In re Yamazaki, No. 12-1086 (Fed. Cir. Dec. 6, 2012)
In In re Yamazaki, the Court of Appeals for the Federal Circuit affirmed a USPTO Board of Patent Appeals and Interferences (“BPAI”) decision affirming the rejection of a reissue application for lack of error correctable under 35 U.S.C. § 251. Specifically, the Federal Circuit stated that reissue proceedings cannot be used to withdraw a terminal disclaimer from an issued patent.
Yamazaki filed a terminal disclaimer in 1996 linking his application, which issued as Patent No. 6,180,991, to his prior Patent No. 4,581,476. After amending the independent claims, Yamazaki deemed the terminal disclaimer to be unnecessary and filed a petition to withdraw the terminal disclaimer under 37 C.F.R. § 1.182. While the petition was pending, the examiner allowed the case, Yamazaki paid the issue fee, and the '991 patent issued. The USPTO took no action on the petition while the application was pending. After the ‘991 patent issued, and more than two years after the petition was filed, the USPTO dismissed the petition, concluding that a terminal disclaimer may not be nullified after a patent has issued.

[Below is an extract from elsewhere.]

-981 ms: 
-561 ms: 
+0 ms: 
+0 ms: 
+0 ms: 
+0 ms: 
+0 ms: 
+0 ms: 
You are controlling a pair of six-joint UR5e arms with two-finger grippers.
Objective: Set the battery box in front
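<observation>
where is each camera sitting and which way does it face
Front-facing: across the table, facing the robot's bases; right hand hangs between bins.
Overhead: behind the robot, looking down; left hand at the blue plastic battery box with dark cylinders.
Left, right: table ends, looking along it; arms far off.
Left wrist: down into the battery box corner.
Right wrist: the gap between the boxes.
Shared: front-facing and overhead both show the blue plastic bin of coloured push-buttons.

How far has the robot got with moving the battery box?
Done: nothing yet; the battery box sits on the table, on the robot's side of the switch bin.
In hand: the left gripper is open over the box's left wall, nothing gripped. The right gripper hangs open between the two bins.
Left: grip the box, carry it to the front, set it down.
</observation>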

In January 2002, Yamazaki filed a reissue application seeking to rescind the terminal disclaimer. Due to the terminal disclaimer, the '991 patent expired in December 2003, but otherwise would not have expired until January 2018. Slip Op. at 3. The USPTO did not act on the reissue application for over two years, until after the patent had expired. Pursuant to a personal interview in 2005, the examiner agreed, in writing, that a reissue application could be used to correct terminal disclaimer errors. Slip Op. at 5. However, after two more years of delay, the USPTO rejected the reissue application for lack of error correctable under 35 U.S.C. § 251. Slip Op. at 5. In 2007, Yamazaki appealed to the BPAI and in 2011 the BPAI issued its decision that a reissue could not be used to remove a terminal disclaimer. See Ex parte Yamazaki, No. 2010-002033, 2011 WL 109119 (B.P.A.I. Jan. 10, 2011) (“Board Decision”), reh’g denied, 2011 WL 3605913 (B.P.A.I. Aug. 12, 2011) (“Rehearing Decision”).

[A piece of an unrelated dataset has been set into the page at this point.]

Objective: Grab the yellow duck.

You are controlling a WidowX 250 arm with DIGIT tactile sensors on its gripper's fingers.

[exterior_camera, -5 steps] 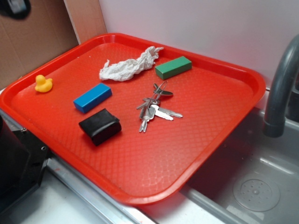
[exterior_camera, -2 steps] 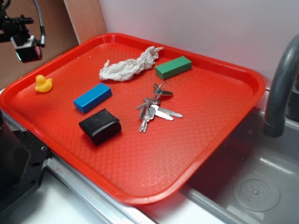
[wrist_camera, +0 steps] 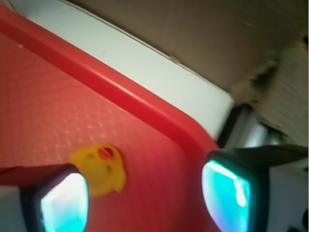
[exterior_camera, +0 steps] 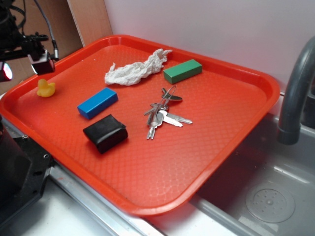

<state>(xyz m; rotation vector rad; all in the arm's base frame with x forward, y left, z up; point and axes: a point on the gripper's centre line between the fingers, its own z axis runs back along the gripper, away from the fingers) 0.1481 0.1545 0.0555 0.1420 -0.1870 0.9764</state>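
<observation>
The yellow duck [exterior_camera: 46, 88] sits upright on the red tray [exterior_camera: 231, 73], near its far left rim. My gripper [exterior_camera: 10, 64] hangs at the left edge of the exterior view, just above and left of the duck, mostly cut off by the frame. In the wrist view the gripper [wrist_camera: 145, 198] is open and empty, with a wide gap between its fingers. The duck [wrist_camera: 101, 166] lies on the tray next to the left finger [wrist_camera: 63, 200], apart from the right one. The tray rim [wrist_camera: 120, 92] runs diagonally behind it.
On the tray lie a blue block [exterior_camera: 97, 103], a black wallet-like object [exterior_camera: 105, 132], a bunch of keys [exterior_camera: 162, 114], a green block [exterior_camera: 182, 71] and a crumpled white tissue [exterior_camera: 135, 71]. A grey faucet [exterior_camera: 295, 93] and a sink [exterior_camera: 261, 196] stand at right. Cardboard backs the left.
My arm has come in from the upper left and moved down and right towards the duck. Nothing on the tray has moved.
</observation>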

On appeal, Yamazaki argued that the USPTO, by failing to act on the petition before issuing the patent, caused him to claim less than he was entitled to by unnecessarily disclaiming part of the patent's term. In particular, Yamazaki argued that the phrase “the term of the original patent” in §251 refers to the maximum statutory grant of exclusivity under 35 U.S.C. §154(a), which ends 20 years from the date on which the application for the patent was filed. Slip op. at 7. According to Yamazaki, a terminal disclaimer “does not alter that statutorily defined patent term, but merely adjusts the patent’s expiration date.” Id. (emphasis original).
The PTO countered that a recorded terminal disclaimer becomes part of the original patent and defines the patent's term. Slip Op. at 7-8. As such, the patent must be treated as if the disclaimed term never existed. The PTO also noted that Yamazaki's reissue application was precluded because the '991 patent had expired and, thus, no unexpired part of the term of the original patent remained. Id.

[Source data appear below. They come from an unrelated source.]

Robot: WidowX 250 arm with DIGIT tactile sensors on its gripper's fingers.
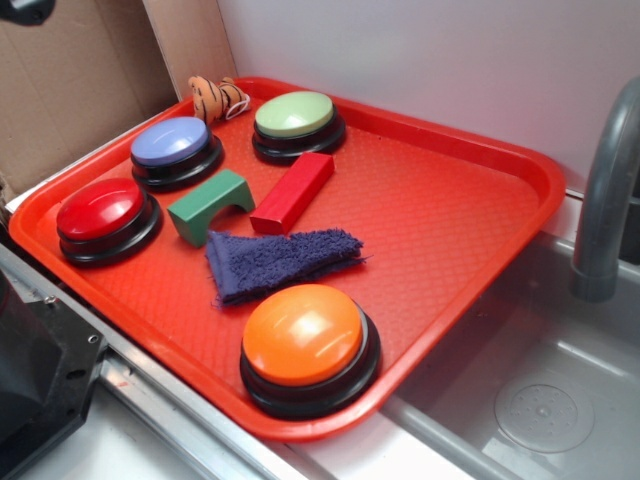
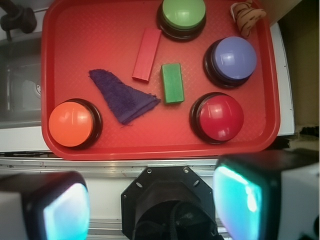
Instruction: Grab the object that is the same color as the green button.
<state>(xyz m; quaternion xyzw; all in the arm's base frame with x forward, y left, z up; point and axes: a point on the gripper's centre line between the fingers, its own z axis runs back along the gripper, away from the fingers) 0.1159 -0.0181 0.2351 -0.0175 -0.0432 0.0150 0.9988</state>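
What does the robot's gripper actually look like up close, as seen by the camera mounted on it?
In the wrist view, the gripper shows two chunky fingers with dark, rounded-square frames, each faced with a glossy pad that shines turquoise. Between them sits a black, roughly octagonal housing with small screws and a dark cable coiled at its centre. The arm itself is barely seen.

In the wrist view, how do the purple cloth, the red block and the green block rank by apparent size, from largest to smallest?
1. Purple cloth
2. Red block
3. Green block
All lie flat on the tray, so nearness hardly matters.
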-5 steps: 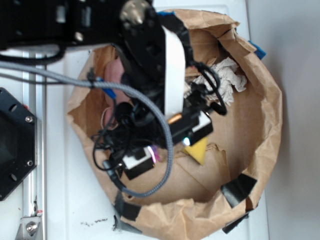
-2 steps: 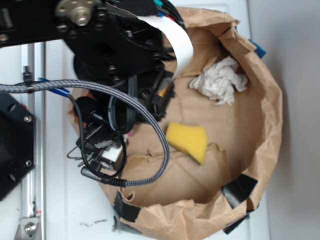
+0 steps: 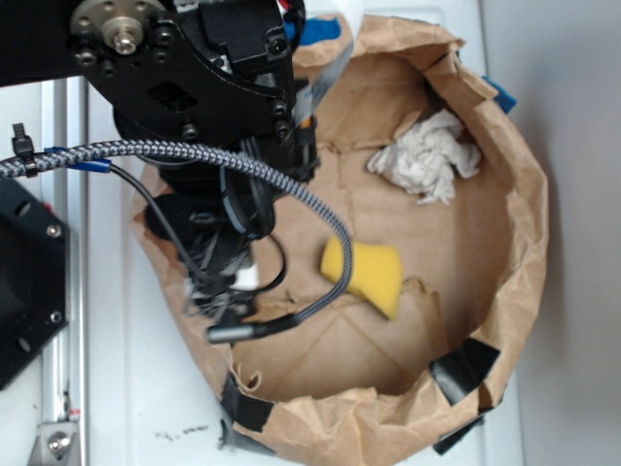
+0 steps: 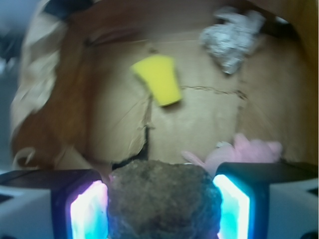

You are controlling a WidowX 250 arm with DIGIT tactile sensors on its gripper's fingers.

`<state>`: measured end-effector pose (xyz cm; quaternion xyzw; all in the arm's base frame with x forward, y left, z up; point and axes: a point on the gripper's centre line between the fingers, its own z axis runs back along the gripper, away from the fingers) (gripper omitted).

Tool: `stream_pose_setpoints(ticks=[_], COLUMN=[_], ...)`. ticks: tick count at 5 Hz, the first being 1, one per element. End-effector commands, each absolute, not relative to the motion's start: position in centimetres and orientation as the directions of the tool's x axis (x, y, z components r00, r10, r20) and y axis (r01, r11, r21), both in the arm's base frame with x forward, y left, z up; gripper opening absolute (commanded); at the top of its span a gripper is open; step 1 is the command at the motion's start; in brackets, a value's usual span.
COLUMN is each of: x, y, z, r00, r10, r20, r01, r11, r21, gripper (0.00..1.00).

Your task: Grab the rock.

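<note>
The rock [image 4: 164,199], dark grey-brown and rough, fills the gap between my gripper's [image 4: 160,196] two glowing pads [image 4: 89,211] in the wrist view. Both pads press against its sides, so the gripper is shut on the rock, held above the brown paper floor. In the exterior view the black arm [image 3: 194,97] and its cables hang over the left side of the paper bag [image 3: 529,223]. There they hide the gripper's fingers and the rock.
A yellow sponge [image 3: 369,272] lies mid-bag on the floor. Crumpled white paper [image 3: 427,160] sits at the far right rim. A pink soft toy [image 4: 244,152] lies just beyond the right finger. Black tape patches [image 3: 464,367] mark the bag's near rim.
The arm has swung from the bag's middle to its left side, uncovering the yellow sponge and the crumpled paper.
</note>
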<state>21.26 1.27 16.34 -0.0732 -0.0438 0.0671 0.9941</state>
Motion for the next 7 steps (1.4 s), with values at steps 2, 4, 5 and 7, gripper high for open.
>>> stream_pose_setpoints(ticks=[2, 4, 5, 7], x=[26.4, 27.5, 27.5, 27.5], y=[-0.4, -4.3, -5.1, -4.9], z=[17.6, 16.1, 15.9, 15.9], r00=[0.960, 0.990, 0.993, 0.992], r10=[0.256, 0.123, 0.094, 0.091], r20=[0.112, 0.062, 0.073, 0.093], r01=[-0.240, -0.119, -0.090, -0.087], r11=[0.961, 0.990, 0.994, 0.995], r21=[-0.138, -0.070, -0.059, -0.045], gripper=[0.00, 0.00, 0.00, 0.00])
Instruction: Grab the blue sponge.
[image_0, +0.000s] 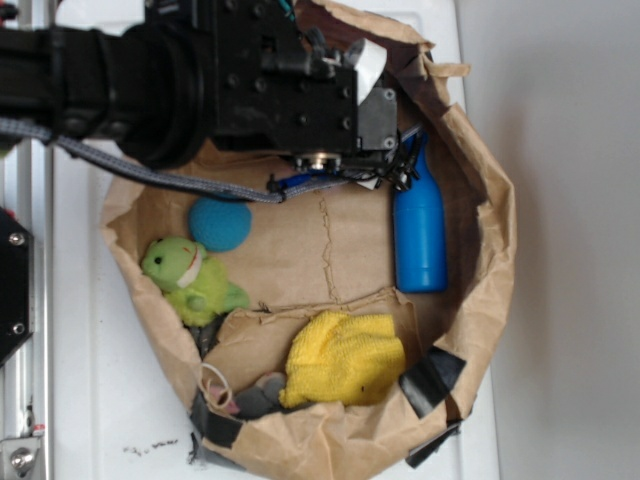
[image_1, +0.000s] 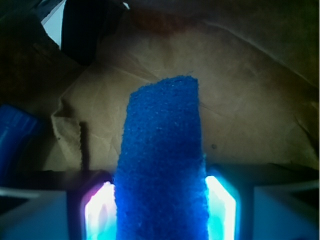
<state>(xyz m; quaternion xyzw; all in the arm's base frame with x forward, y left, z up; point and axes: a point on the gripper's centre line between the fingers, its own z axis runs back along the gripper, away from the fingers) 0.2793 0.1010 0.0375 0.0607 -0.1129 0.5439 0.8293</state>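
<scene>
In the exterior view, the black arm reaches in from the upper left over a brown paper bag (image_0: 480, 300) with its walls rolled down, standing on the white desk (image_0: 90, 400). The hand (image_0: 330, 172) sits under the arm's bulk near the bag's upper rim and is mostly hidden; a thin strip of the blue sponge (image_0: 300, 181) shows just below it. Beside the hand to the right stands a blue bottle (image_0: 420, 235) lying along the bag floor. A teal ball (image_0: 221, 223) and a green plush toy (image_0: 190, 280) lie to the left, a yellow cloth (image_0: 345, 358) near the lower rim.

In the wrist view, the blue sponge (image_1: 162, 165) rises up the middle of the frame, clamped between the hand's two fingers (image_1: 222, 210), which press against its left and right sides. The sponge's far end stands free above the crumpled paper floor. The bottle's edge shows at far left.
</scene>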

The Federal Circuit affirmed the denial, stating that the effect of the terminal disclaimer is to define the term of the original patent. Slip Op. at 8. Section 251, which authorizes the correction of errors through reissue, states that after a correction is made, the USPTO will reissue the patent “for the unexpired part of the term of the original patent.” Slip Op. at 6-7. Furthermore, under § 253, a terminal disclaimer is considered part of the original patent and, as such, defines the term of the original patent. Slip Op. at 9- 10. The Federal Circuit thus held that a consistent reading of the word “term” throughout the Patent Act prohibits using a reissue to expand a patent’s term. Slip Op. at 10-11.
In view of In re Yamazaki, patent practitioners should take care to review any outstanding issues in patent applications, such as undecided petitions, before paying an issue fee. In addition, where possible, it may be advisable to defer the filing of a terminal disclaimer until all other issues have been resolved in a patent application.